I guess this whole thing bothers me, not just because on the whole diabetics are treated very poorly, but because I'm now a healthcare professional, and I am surrounded by physicians every day, but I don't think I can just ask them to write me a prescription for insulin because I'd rather go to work than call the doctor's office to set up an appointment, then call the dean of student affairs (another physician), and then the clerkship director (also a physician), and then drive to god knows where for a fifteen minute conversation with the doctor to write me a prescription so I can save $350 for something that almost everyone in the world doesn't think about.
It's upsetting. If I had my way, everyone with a type of medical/biochemical deficiency would be able to get whatever they need for next to nothing because that's what equality is. Hypothyroid? You get thyroxine, no problem. Chronically depressed? We'll get you an SSRI or maybe even some SNRI's if you're lucky and need more norepinephrine. Diabetic?
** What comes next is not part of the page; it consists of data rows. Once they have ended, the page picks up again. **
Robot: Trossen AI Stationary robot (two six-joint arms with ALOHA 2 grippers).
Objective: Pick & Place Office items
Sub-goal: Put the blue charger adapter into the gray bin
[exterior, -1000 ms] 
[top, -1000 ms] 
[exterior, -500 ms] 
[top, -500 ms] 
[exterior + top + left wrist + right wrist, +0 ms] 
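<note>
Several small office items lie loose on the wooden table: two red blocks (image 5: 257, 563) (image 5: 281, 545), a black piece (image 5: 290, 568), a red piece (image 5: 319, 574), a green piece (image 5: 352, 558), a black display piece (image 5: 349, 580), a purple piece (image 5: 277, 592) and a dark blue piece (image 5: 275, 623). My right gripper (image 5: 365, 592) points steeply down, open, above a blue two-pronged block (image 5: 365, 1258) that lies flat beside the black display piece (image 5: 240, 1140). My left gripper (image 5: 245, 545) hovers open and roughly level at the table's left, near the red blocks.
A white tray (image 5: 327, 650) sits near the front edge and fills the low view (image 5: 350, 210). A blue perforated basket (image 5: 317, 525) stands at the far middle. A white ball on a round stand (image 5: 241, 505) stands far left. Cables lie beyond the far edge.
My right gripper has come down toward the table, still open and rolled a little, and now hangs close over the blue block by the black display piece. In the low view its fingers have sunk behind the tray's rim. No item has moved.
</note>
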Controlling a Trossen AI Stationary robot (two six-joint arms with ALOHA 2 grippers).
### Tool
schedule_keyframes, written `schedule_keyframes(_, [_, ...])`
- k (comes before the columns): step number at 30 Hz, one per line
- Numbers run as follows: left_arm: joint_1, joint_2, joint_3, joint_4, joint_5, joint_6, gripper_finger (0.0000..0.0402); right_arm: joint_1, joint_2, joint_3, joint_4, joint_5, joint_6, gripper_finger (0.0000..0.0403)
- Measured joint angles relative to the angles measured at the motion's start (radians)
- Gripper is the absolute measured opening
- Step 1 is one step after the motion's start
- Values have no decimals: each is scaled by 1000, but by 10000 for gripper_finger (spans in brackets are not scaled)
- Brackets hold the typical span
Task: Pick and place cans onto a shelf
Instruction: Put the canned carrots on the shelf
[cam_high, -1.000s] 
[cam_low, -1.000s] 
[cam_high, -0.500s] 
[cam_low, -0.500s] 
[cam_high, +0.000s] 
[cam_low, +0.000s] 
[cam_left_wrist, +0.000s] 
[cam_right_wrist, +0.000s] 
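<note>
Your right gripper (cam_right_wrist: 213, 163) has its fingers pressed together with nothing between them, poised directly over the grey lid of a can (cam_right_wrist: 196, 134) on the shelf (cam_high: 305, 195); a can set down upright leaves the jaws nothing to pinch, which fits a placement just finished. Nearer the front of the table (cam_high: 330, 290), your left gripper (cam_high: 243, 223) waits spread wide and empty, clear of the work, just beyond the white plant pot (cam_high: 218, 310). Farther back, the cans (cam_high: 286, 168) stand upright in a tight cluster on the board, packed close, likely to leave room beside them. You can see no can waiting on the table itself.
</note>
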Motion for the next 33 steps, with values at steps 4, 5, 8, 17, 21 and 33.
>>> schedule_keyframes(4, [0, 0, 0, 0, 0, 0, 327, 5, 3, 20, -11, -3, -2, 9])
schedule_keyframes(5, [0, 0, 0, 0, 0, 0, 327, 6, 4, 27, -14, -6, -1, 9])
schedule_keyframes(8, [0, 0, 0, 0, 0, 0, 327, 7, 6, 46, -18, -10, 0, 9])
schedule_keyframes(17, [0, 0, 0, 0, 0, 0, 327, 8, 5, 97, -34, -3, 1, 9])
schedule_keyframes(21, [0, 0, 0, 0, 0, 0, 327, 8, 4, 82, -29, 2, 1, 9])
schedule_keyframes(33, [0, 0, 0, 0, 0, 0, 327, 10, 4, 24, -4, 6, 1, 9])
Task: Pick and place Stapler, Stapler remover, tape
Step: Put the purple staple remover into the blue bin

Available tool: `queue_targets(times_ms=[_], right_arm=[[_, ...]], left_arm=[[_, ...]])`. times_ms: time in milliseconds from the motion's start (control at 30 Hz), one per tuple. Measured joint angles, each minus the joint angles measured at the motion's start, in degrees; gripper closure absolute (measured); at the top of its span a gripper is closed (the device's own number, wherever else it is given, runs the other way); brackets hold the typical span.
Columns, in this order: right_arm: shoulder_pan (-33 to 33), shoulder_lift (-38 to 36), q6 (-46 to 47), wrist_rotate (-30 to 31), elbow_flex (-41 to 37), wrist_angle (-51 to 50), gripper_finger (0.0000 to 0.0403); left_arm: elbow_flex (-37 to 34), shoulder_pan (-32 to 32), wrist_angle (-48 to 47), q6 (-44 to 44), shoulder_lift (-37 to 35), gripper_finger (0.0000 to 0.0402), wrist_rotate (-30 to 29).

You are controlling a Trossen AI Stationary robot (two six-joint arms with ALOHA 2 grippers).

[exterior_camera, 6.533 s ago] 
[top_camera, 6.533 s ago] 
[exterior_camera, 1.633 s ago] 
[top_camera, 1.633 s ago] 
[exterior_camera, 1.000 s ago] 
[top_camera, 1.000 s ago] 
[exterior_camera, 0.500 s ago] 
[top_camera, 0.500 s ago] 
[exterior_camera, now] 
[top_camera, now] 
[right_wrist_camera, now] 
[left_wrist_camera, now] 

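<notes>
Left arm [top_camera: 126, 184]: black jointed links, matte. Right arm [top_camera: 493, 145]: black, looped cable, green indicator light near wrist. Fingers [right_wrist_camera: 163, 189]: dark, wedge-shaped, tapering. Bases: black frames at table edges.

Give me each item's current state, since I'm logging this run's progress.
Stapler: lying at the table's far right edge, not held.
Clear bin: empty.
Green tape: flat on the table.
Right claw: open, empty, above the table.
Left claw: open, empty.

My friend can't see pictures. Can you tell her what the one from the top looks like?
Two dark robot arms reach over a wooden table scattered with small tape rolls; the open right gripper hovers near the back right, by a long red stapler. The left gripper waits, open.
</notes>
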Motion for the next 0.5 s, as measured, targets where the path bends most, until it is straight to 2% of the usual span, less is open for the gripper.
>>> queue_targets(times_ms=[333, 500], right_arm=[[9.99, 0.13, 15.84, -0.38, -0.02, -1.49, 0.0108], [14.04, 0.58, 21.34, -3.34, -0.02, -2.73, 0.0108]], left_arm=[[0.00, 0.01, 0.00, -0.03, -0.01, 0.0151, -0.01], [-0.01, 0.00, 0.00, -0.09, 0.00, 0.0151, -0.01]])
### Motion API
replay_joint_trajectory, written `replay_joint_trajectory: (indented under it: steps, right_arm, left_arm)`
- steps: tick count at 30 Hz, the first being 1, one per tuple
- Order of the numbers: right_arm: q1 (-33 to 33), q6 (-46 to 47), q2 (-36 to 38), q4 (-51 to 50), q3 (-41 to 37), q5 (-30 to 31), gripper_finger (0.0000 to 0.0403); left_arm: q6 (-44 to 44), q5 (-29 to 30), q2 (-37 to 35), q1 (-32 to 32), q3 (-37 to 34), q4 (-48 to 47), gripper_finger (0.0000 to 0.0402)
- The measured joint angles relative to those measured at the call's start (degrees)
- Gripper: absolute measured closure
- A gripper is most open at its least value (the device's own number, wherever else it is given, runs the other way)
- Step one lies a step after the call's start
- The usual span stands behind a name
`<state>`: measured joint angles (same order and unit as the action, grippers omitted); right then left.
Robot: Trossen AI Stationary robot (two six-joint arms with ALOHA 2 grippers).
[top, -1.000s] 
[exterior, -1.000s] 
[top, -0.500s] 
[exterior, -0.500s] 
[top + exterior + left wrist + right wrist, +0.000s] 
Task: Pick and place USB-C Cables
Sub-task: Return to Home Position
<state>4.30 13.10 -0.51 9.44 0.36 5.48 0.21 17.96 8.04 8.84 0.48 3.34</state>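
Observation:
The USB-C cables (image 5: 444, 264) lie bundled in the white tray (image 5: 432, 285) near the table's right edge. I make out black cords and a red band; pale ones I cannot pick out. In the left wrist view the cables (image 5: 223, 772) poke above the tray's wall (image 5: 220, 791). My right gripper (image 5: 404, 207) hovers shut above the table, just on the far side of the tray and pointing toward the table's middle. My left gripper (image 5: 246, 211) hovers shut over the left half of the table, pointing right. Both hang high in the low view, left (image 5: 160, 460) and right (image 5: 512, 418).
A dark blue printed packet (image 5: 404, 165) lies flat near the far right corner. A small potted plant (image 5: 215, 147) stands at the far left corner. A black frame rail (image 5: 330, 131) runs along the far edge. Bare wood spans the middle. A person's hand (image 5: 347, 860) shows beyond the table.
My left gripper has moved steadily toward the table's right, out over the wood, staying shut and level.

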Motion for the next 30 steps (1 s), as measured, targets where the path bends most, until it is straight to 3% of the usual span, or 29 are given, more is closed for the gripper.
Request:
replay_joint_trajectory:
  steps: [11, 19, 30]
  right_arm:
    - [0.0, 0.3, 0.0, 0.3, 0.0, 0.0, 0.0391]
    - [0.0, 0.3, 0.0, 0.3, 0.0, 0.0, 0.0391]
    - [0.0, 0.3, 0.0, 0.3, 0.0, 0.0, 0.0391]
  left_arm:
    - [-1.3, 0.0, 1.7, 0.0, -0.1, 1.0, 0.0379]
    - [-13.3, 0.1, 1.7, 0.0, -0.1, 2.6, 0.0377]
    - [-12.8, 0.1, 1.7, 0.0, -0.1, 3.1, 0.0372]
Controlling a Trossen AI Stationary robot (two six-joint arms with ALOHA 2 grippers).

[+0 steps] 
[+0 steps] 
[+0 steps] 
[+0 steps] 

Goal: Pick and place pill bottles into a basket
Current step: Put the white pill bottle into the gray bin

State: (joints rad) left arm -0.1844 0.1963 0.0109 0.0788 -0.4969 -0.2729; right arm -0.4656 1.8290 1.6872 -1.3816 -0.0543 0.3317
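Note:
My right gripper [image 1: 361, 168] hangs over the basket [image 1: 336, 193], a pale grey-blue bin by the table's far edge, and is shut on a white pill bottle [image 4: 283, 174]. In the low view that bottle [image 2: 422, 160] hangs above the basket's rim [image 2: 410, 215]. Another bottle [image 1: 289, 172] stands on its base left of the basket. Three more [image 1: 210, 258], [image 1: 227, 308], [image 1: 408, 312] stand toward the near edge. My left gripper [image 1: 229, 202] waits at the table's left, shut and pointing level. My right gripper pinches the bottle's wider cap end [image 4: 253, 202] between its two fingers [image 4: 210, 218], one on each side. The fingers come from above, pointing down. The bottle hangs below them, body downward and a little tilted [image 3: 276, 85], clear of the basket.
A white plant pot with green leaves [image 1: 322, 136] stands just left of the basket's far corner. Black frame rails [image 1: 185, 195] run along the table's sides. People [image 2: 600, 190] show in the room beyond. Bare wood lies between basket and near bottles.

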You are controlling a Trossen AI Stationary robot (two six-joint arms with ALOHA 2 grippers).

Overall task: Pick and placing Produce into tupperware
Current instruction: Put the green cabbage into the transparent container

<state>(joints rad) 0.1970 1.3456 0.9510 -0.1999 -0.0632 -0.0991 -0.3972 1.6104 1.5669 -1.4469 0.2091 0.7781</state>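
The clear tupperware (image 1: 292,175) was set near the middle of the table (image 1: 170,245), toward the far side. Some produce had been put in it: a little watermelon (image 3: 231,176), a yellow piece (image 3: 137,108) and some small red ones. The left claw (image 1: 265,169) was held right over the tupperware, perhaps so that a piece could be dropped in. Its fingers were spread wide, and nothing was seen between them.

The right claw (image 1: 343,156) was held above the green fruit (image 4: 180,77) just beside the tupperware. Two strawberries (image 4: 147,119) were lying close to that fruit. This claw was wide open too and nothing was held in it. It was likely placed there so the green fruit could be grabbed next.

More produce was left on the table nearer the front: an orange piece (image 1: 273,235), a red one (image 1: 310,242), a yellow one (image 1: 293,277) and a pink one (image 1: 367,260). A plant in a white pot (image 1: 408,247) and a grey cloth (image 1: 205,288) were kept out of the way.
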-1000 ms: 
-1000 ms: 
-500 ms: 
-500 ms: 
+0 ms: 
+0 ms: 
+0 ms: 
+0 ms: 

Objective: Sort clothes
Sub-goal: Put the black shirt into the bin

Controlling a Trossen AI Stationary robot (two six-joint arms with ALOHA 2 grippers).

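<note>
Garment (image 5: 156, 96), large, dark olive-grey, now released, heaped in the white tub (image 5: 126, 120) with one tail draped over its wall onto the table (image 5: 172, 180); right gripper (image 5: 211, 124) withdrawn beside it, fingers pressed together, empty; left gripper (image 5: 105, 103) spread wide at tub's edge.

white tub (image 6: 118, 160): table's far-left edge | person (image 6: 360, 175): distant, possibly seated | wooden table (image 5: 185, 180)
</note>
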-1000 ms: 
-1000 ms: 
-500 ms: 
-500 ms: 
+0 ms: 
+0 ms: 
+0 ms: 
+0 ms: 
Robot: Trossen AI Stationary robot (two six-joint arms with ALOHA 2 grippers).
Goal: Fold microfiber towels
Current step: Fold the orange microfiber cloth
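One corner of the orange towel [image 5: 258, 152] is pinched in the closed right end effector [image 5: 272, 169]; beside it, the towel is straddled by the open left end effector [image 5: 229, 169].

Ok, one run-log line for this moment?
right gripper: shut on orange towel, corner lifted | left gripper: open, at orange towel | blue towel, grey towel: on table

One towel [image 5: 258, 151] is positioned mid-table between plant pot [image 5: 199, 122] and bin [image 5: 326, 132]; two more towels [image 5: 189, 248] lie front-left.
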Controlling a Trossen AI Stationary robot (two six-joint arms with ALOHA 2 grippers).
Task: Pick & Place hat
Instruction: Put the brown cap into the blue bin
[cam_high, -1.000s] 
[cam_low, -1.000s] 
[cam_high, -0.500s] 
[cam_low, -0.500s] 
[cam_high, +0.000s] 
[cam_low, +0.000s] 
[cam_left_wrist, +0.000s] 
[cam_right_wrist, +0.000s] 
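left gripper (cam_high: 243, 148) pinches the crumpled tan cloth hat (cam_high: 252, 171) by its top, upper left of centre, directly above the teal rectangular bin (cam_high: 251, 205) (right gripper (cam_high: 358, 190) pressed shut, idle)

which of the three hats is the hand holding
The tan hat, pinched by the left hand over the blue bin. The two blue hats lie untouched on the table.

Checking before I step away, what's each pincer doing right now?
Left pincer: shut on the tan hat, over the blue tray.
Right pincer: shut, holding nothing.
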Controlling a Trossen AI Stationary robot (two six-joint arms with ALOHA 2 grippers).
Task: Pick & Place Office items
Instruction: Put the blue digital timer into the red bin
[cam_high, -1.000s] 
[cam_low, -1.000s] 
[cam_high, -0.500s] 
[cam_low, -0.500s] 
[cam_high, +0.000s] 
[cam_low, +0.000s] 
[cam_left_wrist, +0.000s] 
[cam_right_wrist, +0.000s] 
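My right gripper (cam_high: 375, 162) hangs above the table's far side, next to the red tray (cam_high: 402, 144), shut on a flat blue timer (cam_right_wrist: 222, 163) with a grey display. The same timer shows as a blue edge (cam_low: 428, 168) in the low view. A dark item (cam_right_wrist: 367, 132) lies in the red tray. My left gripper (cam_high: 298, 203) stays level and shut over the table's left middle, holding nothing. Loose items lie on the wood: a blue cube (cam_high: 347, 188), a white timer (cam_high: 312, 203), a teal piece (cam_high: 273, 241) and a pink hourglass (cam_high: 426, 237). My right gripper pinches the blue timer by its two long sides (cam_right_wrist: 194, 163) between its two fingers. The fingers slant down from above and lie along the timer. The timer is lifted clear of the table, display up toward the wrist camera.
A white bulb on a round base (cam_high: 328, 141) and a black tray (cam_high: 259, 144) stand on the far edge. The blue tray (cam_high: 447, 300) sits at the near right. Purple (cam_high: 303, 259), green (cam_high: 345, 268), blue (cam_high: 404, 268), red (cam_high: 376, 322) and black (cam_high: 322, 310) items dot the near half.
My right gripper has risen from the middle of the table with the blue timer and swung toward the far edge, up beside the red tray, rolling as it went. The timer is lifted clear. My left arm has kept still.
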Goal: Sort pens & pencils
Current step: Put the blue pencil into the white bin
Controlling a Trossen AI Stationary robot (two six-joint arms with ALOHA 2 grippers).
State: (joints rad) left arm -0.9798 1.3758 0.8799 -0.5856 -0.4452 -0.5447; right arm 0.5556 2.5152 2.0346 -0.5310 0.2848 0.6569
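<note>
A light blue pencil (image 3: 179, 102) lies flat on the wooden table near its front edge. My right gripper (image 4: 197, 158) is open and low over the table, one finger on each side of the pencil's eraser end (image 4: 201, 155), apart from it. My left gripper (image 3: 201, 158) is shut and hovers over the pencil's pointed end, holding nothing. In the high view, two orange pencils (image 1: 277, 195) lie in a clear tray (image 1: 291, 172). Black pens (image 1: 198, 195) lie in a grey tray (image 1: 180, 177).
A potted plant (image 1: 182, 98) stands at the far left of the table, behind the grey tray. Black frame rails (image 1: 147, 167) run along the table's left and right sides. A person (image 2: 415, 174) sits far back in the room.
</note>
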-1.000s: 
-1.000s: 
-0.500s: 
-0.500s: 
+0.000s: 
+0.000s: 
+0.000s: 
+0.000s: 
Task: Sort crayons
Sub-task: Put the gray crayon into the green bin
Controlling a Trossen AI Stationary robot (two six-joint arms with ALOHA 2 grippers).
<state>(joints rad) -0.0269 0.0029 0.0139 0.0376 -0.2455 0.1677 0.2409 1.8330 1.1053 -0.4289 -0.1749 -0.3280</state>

We'll get you all the insulin you want. Because giving you anything less than that is a crime.
So this is where I read that Diabetes in blacks and asians is often idiopathic: http://www.aafp.org/afp/1998/1015/p1355.html
Although since I am both caucasian and african, I won't know if I have the idiopathic form until either A) my entire genome gets sequenced (I hear it's only $1000 now!) or B) they look for islet cell antibodies in my serum.